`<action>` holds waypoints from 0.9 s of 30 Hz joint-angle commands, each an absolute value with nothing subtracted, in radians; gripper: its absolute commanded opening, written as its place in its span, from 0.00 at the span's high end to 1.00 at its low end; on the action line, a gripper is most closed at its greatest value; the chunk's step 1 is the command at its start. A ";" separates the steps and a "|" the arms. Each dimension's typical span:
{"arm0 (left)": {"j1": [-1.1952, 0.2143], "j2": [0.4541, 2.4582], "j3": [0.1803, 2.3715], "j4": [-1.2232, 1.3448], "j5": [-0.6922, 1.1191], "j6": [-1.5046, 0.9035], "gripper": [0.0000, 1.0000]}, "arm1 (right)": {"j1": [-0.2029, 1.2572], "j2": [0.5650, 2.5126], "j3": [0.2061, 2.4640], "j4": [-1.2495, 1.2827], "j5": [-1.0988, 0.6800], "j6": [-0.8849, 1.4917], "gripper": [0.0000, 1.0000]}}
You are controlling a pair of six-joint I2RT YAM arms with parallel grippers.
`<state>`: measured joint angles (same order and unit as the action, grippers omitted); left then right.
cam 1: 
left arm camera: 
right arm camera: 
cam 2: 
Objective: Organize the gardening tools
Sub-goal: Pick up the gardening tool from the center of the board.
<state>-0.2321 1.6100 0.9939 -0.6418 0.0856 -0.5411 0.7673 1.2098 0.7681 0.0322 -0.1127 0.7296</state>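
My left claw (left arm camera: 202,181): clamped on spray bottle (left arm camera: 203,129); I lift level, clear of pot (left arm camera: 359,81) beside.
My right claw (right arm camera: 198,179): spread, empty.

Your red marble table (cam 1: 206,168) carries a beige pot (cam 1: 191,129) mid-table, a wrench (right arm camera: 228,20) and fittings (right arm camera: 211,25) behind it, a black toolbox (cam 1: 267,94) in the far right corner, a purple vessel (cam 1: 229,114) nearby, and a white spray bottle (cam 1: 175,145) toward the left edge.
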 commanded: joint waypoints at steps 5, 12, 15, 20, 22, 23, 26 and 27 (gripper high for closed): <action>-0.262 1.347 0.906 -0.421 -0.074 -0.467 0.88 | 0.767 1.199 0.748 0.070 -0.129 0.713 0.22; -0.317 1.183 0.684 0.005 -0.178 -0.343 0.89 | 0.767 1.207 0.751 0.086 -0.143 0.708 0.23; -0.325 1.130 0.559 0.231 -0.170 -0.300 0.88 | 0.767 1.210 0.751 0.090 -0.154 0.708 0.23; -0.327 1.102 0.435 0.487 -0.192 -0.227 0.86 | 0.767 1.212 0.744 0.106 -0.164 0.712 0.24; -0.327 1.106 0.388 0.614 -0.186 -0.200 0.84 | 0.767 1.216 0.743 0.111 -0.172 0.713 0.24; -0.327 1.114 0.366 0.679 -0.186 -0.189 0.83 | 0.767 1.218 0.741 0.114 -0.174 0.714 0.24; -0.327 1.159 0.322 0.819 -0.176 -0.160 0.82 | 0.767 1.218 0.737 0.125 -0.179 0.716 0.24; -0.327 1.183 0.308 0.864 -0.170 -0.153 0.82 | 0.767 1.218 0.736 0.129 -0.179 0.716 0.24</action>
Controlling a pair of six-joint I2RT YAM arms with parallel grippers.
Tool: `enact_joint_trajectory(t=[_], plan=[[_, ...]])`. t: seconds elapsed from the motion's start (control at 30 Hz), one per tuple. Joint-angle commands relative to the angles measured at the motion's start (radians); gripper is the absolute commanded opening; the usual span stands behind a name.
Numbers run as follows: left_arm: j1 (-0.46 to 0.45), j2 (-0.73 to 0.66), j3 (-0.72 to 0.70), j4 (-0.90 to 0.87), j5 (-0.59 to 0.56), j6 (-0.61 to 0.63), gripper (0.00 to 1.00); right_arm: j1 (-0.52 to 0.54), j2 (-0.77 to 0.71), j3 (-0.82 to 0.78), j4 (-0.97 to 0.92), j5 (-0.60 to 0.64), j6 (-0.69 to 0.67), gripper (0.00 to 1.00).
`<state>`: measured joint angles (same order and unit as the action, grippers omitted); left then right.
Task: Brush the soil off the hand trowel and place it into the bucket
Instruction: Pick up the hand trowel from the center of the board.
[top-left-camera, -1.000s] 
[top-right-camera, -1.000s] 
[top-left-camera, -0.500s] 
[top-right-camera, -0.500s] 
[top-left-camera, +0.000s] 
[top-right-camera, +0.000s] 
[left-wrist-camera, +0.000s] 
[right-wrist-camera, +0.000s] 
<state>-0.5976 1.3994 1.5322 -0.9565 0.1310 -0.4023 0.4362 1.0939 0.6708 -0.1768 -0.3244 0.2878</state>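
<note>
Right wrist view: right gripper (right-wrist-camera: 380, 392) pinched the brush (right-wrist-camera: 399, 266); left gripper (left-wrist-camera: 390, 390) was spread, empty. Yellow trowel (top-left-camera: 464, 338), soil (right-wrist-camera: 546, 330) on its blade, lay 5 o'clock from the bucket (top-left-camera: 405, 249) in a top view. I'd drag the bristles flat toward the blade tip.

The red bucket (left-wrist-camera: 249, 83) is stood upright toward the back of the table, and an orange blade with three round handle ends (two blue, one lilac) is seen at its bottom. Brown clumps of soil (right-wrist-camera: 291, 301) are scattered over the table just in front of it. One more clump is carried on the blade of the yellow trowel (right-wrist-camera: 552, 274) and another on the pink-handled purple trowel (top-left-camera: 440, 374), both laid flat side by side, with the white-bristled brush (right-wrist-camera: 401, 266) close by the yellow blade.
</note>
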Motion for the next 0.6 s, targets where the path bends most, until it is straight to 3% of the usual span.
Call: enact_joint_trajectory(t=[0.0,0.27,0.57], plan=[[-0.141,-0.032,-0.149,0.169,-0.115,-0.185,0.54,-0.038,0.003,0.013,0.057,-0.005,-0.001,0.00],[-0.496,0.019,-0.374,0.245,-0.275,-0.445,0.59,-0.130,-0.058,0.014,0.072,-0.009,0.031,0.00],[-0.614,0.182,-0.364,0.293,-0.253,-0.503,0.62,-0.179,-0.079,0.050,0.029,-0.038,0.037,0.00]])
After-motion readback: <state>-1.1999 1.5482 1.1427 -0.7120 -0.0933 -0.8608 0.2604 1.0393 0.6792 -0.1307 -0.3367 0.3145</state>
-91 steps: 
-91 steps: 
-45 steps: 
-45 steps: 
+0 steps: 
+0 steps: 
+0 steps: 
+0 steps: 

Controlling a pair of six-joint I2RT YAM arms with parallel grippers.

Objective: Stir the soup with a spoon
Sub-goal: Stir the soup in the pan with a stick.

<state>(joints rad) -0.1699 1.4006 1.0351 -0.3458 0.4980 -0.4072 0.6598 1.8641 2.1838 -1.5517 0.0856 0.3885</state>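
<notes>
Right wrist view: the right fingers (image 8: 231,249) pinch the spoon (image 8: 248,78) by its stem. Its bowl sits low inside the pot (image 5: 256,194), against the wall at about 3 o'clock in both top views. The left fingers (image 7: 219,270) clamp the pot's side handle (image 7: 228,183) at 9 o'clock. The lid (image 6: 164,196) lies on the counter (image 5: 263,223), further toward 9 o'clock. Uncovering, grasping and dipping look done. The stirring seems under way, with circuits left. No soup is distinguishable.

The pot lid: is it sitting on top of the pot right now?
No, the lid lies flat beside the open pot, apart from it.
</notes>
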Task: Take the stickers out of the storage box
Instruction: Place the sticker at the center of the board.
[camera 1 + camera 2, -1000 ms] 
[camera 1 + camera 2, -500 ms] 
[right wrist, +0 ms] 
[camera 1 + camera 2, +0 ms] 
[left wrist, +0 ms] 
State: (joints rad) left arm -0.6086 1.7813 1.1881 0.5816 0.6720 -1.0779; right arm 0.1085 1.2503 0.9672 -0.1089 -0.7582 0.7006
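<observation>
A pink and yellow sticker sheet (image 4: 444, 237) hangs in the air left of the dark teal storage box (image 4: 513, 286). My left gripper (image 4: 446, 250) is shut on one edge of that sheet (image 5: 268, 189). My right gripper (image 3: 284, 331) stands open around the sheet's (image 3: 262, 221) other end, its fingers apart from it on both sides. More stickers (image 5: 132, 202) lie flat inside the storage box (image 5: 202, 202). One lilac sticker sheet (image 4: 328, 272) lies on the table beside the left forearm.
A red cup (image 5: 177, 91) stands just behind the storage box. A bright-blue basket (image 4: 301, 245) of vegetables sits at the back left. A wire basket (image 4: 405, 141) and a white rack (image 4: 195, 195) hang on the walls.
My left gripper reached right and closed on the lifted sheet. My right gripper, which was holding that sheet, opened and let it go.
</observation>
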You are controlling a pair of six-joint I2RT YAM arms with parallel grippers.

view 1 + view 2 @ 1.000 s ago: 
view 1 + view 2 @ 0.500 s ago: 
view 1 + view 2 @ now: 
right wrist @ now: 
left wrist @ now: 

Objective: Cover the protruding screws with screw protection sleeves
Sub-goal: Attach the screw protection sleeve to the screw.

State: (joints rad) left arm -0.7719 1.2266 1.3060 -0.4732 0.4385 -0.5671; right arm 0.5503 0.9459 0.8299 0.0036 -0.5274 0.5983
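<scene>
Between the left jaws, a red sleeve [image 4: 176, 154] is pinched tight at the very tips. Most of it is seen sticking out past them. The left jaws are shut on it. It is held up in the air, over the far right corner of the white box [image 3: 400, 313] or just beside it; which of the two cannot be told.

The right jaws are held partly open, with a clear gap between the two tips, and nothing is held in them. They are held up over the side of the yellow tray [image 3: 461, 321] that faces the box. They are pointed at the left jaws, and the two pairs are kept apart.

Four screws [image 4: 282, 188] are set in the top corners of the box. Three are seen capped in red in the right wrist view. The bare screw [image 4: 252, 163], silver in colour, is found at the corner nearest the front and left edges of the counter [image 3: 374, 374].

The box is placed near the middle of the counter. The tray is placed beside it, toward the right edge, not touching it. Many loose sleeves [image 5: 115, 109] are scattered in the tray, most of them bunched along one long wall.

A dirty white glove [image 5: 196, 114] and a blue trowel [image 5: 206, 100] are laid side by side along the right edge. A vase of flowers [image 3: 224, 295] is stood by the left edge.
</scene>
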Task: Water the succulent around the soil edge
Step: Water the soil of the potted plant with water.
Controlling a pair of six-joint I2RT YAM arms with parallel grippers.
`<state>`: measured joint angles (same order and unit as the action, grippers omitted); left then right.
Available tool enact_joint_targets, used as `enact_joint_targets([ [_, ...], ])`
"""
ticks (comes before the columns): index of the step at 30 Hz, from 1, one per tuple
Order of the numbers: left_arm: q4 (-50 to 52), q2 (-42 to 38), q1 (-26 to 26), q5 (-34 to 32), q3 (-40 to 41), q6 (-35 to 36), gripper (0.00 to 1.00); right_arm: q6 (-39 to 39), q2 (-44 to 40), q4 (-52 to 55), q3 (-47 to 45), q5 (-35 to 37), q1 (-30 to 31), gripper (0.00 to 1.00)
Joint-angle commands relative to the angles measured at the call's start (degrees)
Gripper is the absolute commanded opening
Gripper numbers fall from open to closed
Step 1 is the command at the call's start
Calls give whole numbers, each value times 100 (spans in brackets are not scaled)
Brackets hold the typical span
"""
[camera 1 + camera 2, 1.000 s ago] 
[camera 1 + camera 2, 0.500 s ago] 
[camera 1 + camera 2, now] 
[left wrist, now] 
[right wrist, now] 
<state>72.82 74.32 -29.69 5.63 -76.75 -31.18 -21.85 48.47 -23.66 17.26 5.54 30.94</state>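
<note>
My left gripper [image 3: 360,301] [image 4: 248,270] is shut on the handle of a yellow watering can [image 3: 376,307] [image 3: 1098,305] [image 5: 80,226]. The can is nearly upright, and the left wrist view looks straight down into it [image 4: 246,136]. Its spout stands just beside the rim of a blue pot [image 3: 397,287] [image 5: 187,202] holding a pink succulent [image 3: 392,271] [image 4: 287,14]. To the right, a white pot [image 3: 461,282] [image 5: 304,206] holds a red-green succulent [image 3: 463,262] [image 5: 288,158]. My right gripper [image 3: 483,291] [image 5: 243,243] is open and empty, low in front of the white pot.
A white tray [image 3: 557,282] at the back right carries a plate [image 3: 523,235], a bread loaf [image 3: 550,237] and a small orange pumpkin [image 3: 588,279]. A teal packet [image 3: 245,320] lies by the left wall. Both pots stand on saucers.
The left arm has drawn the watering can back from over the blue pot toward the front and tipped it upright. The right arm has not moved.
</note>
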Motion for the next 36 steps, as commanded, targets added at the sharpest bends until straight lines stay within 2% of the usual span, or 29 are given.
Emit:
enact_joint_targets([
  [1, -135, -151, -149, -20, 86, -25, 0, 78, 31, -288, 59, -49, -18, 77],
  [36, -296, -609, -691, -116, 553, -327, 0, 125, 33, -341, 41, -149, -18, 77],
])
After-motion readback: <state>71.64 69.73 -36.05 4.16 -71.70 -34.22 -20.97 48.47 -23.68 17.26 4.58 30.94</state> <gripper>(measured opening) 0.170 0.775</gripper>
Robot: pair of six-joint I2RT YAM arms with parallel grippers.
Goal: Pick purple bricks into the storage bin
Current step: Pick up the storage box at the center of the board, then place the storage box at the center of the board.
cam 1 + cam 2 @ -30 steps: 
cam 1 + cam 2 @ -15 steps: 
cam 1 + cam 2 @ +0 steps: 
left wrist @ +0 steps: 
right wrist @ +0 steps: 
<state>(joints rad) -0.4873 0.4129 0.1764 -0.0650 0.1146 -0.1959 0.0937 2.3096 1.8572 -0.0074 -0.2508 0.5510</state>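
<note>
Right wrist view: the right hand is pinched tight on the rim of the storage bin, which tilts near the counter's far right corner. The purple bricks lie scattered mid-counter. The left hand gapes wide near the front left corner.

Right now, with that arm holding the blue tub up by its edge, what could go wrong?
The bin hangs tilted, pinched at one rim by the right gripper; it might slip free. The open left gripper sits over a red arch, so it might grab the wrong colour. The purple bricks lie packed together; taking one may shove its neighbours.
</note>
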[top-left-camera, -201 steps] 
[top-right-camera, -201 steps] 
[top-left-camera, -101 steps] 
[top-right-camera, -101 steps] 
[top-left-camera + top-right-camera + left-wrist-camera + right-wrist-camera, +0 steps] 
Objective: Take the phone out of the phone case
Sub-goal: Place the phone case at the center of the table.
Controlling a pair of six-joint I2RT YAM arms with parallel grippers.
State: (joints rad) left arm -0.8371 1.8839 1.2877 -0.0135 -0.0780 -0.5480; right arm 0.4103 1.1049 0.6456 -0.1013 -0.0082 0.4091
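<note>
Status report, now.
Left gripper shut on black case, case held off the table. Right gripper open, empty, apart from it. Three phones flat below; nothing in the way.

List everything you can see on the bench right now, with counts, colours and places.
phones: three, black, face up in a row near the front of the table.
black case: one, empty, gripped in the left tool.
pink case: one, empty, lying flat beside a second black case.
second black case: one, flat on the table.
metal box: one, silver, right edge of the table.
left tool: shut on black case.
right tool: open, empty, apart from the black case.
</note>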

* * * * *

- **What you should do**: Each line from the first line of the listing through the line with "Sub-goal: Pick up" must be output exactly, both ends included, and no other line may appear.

- **Task result**:
`<action>` holds waypoints from 0.9 s of 30 Hz joint-angle commands, each an absolute value with nothing subtracted, in radians; gripper: its absolute commanded opening, written as its place in its span, from 0.00 at the span's high end to 1.00 at its low end; on the action line, a gripper is most closed at its greatest value; the chunk's step 1 is the command at its start. A ";" separates the steps and a "|" the arms. Each dimension's typical span:
{"arm0 (left)": {"j1": [-1.1952, 0.2143], "j2": [0.4541, 2.4582], "j3": [0.1803, 2.3715], "j4": [-1.2232, 1.3448], "j5": [-0.6922, 1.1191], "j6": [-1.5046, 0.9035], "gripper": [0.0000, 1.0000]}, "arm1 (right)": {"j1": [-0.2029, 1.2572], "j2": [0.5650, 2.5126], "j3": [0.2061, 2.4640], "j4": [-1.2495, 1.2827], "j5": [-1.0988, 0.6800], "j6": [-0.8849, 1.4917], "gripper": [0.0000, 1.0000]}}
You are controlling a pair of six-joint I2RT YAM arms with parallel grippers.
`<state>`: measured joint angles (same order and unit as the action, grippers omitted); left then right.
cam 1: 
left arm camera: 
right arm camera: 
cam 2: 
Objective: Organize the gardening tools
Sub-goal: Pick up the gardening tool from the center of the board.

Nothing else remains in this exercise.